Perjalanan menggunakan mini bus wisata ini dimulai dari Buahbatu ke arah Dayeuhkolot dan Banjaran, dalam beberapa kesempatan pemandu menunjukkan jalur-jalur rel yang kadang masih terlihat di atas permukaan tanah. Di Dayeuhkolot rombongan mampir ke bekas Stasiun Dayeuhkolot yang bangunannya sudah diisi oleh toko kelontong, tambal ban, penjual burung, dan sebuah bengkel.

Bangunan bekas Stasiun Dayeuhkolot @mooibandoeng
Bangunan utama bekas stasiun masih ada, beberapa rangka kayu dan seluruh bagian atap dan genteng masih merupakan peninggalan asli stasiun yang dibangun tahun 1921 ini. Selain itu, sebagian besar kondisi bangunan sudah berubah dan sudah ada bangunan-bangunan lain yang dibangun menempel. Nama jalan masih Jalan Stasiun Dayeuhkolot, namun situasinya sudah sangat padat oleh permukiman.
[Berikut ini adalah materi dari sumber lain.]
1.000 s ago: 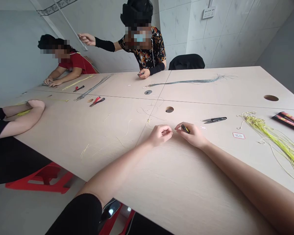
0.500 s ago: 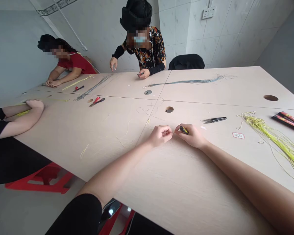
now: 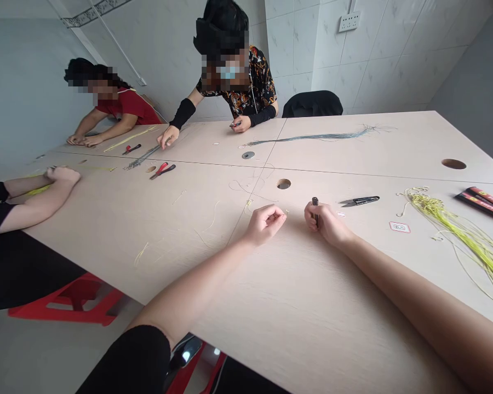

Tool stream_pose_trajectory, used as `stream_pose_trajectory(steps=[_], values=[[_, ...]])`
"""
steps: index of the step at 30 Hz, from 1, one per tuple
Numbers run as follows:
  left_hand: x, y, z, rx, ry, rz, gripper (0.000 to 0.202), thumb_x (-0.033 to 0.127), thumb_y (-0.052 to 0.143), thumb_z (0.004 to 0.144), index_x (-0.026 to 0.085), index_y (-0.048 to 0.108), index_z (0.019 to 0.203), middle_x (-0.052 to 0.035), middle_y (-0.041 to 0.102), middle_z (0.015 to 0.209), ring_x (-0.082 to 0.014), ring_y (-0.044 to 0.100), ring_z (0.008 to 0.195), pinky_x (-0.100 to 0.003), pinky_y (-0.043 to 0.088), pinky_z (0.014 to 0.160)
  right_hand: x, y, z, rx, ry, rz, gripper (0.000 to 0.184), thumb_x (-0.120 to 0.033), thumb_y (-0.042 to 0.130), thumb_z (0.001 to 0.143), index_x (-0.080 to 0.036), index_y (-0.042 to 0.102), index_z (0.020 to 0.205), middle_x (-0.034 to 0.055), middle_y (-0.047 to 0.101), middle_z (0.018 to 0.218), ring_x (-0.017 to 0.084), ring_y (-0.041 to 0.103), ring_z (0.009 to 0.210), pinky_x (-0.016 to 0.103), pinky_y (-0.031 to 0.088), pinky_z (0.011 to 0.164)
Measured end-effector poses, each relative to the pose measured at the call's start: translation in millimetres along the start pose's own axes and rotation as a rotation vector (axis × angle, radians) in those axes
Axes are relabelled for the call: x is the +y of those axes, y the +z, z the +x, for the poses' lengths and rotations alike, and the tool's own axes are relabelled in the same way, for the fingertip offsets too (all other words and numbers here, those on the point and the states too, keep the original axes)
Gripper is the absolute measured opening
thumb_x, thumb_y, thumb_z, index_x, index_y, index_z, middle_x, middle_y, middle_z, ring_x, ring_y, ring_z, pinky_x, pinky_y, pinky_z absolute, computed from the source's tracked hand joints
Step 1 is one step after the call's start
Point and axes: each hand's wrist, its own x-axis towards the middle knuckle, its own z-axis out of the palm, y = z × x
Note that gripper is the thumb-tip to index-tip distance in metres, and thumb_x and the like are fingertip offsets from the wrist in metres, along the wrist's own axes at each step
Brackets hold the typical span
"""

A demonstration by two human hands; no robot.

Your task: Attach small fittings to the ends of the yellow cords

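My left hand (image 3: 266, 223) is closed in a pinch above the table. A short bit of thin yellow cord (image 3: 287, 212) sticks out at its fingertips, ending in what looks like a small knot. My right hand (image 3: 327, 223), a little way to the right, is wrapped round a dark lighter (image 3: 315, 210) held upright. No flame can be made out. Black thread snips (image 3: 360, 201) lie on the table just beyond my right hand. Behind my left hand are loose thin cords (image 3: 250, 189).
Right of me lie a bundle of yellow cords (image 3: 456, 232), a small label (image 3: 400, 227) and red-black boxes (image 3: 487, 202). Red-handled pliers (image 3: 162, 171), a cable hole (image 3: 284, 184) and a grey cord bundle (image 3: 312, 137) are farther off. Co-workers sit across and at left.
My right hand has drawn back to the right, away from my left, and turned the lighter upright. My left hand has shifted slightly left. A co-worker's hand has reached onto a grey cord bundle.
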Motion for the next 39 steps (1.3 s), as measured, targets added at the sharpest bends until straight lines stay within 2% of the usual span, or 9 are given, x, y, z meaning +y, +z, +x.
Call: stream_pose_trajectory(steps=[2,5,8,11,16,22,30,39], values=[[0,-0.3,0,0.044,0.034,-0.002,0.023,0.03,0.055,0.083,0.017,0.05,0.065,0.0042,0.044,0.057,-0.0064,0.033,0.05,-0.021,0.029,0.049,-2,1,0,-0.029,0.064,0.195,0.039,-0.055,0.04,0.08,-0.021,0.034,0.06,-0.0034,0.031,0.055,0.01,0.027,0.047,0.025,0.024,0.045],[1,-1.3,0,0.106,0.074,-0.001,0.026,0.032,0.055,0.084,0.017,0.049,0.065,0.0044,0.042,0.056,-0.0067,0.033,0.05,-0.021,0.029,0.049,-4,7,-1,-0.063,0.164,0.304,0.047,-0.064,0.039,0.08,-0.021,0.035,0.063,-0.0046,0.029,0.052,0.009,0.022,0.044,0.023,0.018,0.042],[3,-1.6,0,0.15,0.089,-0.031,0.028,0.035,0.055,0.086,0.017,0.048,0.065,0.0045,0.041,0.056,-0.0071,0.034,0.05,-0.021,0.029,0.049,-1,15,-3,-0.114,0.173,0.253,0.045,-0.06,0.043,0.081,-0.02,0.04,0.061,-0.0044,0.032,0.047,0.009,0.02,0.043,0.022,0.017,0.042],[7,0.9,-1,0.136,0.065,-0.072,0.03,0.037,0.055,0.086,0.018,0.047,0.065,0.0046,0.041,0.055,-0.0072,0.034,0.05,-0.022,0.029,0.049,5,19,-6,-0.153,0.1,0.163,0.04,-0.051,0.041,0.082,-0.02,0.041,0.057,-0.0034,0.033,0.044,0.009,0.023,0.043,0.024,0.021,0.043],[15,7.6,-8,0.097,0.086,-0.053,0.032,0.038,0.054,0.087,0.017,0.046,0.064,0.0047,0.041,0.056,-0.0064,0.033,0.049,-0.021,0.028,0.048,11,22,-10,-0.145,-0.012,0.052,0.032,-0.042,0.038,0.08,-0.022,0.034,0.056,-0.0048,0.026,0.045,0.01,0.02,0.043,0.026,0.02,0.044],[18,9.2,-9,0.101,0.11,-0.03,0.032,0.037,0.054,0.086,0.018,0.046,0.063,0.0042,0.042,0.056,-0.006,0.033,0.048,-0.02,0.028,0.046,11,25,-12,-0.102,-0.056,-0.044,0.028,-0.038,0.037,0.078,-0.023,0.027,0.056,-0.0046,0.024,0.047,0.011,0.02,0.045,0.028,0.019,0.045],[19,10.9,-9,0.088,0.112,-0.038,0.03,0.036,0.054,0.087,0.018,0.047,0.064,0.0038,0.044,0.056,-0.0063,0.035,0.049,-0.021,0.03,0.046,7,28,-13,-0.053,-0.04,-0.104,0.024,-0.034,0.034,0.077,-0.023,0.024,0.059,-0.004,0.022,0.05,0.011,0.019,0.046,0.028,0.018,0.045],[21,11.6,-10,0.075,0.111,-0.054,0.029,0.035,0.054,0.087,0.017,0.048,0.064,0.0037,0.045,0.056,-0.0065,0.037,0.049,-0.021,0.031,0.047,-3,33,-15,-0.067,-0.034,-0.164,0.025,-0.032,0.034,0.076,-0.023,0.02,0.057,-0.003,0.021,0.052,0.011,0.019,0.049,0.028,0.017,0.046]])
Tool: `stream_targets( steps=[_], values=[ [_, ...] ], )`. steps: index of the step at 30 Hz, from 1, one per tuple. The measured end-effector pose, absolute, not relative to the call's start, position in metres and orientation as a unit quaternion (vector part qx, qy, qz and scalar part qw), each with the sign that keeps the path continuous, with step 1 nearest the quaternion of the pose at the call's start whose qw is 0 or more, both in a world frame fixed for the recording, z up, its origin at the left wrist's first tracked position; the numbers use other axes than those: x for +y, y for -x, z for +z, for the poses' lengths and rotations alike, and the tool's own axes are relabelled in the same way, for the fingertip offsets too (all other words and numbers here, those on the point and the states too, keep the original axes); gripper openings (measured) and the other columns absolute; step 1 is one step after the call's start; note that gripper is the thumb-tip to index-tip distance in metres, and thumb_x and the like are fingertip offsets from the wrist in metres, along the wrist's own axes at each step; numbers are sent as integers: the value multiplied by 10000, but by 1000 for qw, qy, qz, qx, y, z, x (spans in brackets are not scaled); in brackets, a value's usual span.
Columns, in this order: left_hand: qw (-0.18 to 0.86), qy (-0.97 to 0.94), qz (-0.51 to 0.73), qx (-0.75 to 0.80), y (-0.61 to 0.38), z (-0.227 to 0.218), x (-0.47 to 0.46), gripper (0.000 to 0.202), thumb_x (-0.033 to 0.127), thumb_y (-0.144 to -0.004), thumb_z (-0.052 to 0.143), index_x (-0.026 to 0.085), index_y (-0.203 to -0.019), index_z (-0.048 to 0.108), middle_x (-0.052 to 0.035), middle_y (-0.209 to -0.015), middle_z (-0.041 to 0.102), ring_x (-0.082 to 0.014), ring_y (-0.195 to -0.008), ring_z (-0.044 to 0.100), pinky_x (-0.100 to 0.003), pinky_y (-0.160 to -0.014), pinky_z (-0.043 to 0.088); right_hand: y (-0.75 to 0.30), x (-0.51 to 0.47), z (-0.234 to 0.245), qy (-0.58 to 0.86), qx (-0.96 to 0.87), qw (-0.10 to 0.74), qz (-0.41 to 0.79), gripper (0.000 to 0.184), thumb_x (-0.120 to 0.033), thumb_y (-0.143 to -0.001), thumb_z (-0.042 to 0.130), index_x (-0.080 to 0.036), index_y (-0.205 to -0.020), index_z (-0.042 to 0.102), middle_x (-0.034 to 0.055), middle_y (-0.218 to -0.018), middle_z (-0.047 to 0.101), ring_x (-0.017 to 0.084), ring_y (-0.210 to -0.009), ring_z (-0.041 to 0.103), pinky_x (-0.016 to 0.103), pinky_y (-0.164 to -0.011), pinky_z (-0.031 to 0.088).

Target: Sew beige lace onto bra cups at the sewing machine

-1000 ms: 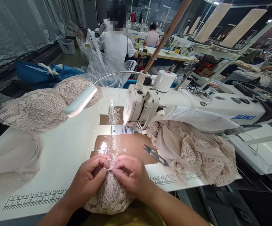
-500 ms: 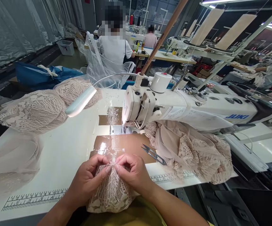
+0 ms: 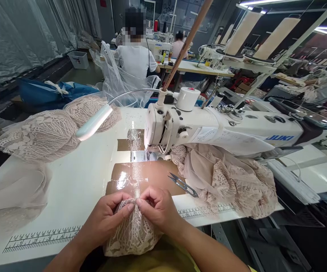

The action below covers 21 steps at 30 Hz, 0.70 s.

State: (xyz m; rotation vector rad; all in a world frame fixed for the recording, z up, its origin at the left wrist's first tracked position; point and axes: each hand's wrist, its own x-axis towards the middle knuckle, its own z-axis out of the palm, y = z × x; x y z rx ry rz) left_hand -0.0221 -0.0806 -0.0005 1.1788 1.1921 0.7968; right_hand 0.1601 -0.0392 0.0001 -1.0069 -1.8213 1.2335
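Between my hands hangs a beige lace piece (image 3: pixel 135 236), gathered at its top edge and draping over the table's front edge toward my lap. My left hand (image 3: pixel 111 215) pinches that edge between thumb and forefinger. Close beside it, my right hand (image 3: pixel 159 209) pinches the same edge, thumb and finger pressed together. Just beyond my hands lies a brown taped patch (image 3: pixel 149 173) on the table. Thread snips (image 3: pixel 183 185) rest at its right end. Past the patch stands a white sewing machine (image 3: pixel 186 124), whose needle area is partly hidden by its head.
Lace cups (image 3: pixel 43 132) are piled at the table's left, with sheer fabric (image 3: pixel 14 189) nearer me. A heap of lace and mesh (image 3: pixel 231 177) lies under the machine arm. A lamp (image 3: pixel 94 122) on a bent neck overhangs the table. A co-worker (image 3: pixel 136 56) sits ahead.
My fingertips have shifted slightly along the lace edge, which now looks a little more spread between them. The camera view has moved slightly; both pinches remain.
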Motion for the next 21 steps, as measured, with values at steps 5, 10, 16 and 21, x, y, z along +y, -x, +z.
stream_targets(
  steps=[5,10,16,21],
  values=[
    [579,-516,339,533,21,2,-86,321,452,-872,547,152,-782,618,-11,-707,553,-141,-661,489,-228,-603,419,-169,-33,7,348,-717,335,503,153,-285,-831,630,-161,-915,657,10,-784,653,116,-688,570,194,-609,417],
    [573,-526,335,532,17,3,-86,328,453,-871,546,154,-745,592,14,-658,491,-119,-621,428,-206,-564,368,-170,-31,14,303,-765,304,480,86,-197,-827,612,-150,-771,658,-23,-669,595,89,-627,517,182,-604,378],
    [606,-517,336,502,16,6,-87,285,437,-838,603,153,-834,625,-5,-736,553,-136,-682,475,-218,-610,406,-171,-35,14,302,-757,304,494,105,-158,-814,570,-138,-738,640,-38,-610,540,77,-562,461,177,-539,340],
    [614,-502,330,512,16,6,-87,294,439,-837,600,149,-786,614,6,-687,528,-127,-641,449,-217,-581,389,-178,-30,16,300,-746,305,511,190,-227,-895,516,-142,-858,682,8,-749,644,106,-678,561,193,-639,405]
  ],
)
Sebagian besar jalur rel kereta api sudah tidak terlihat di sini.
Dayeuhkolot bukan nama asing di Bandung. Letaknya sekitar 11 kilometer di sebelah selatan Kota Bandung. Paling sedikit ada dua hal penting dalam sejarah Kota Bandung yang akan selalu menyebut nama Dayeuhkolot, 1) Rangkaian peristiwa Bandung Lautan Api pada tahun 1946. Di masa ini terjadi satu peristiwa heroik, peledakan gudang bom Belanda oleh Mohammad Toha yang mengorbankan nyawanya, dan 2) Sampai tahun 1810, Dayeuhkolot adalah pusat kota Kabupaten Bandung sebelum dipindahkan oleh Bupati Wiranatakusumah II ke lokasi Kota Bandung sekarang. Peristiwa ini berhubungan erat dengan pembangunan Jalan Raya Pos (De Groote Postweg) oleh Gubernur Jenderal Hindia Belanda, Herman Willem Daendels, yang memang melintasi poros barat-timur Kota Bandung sekarang.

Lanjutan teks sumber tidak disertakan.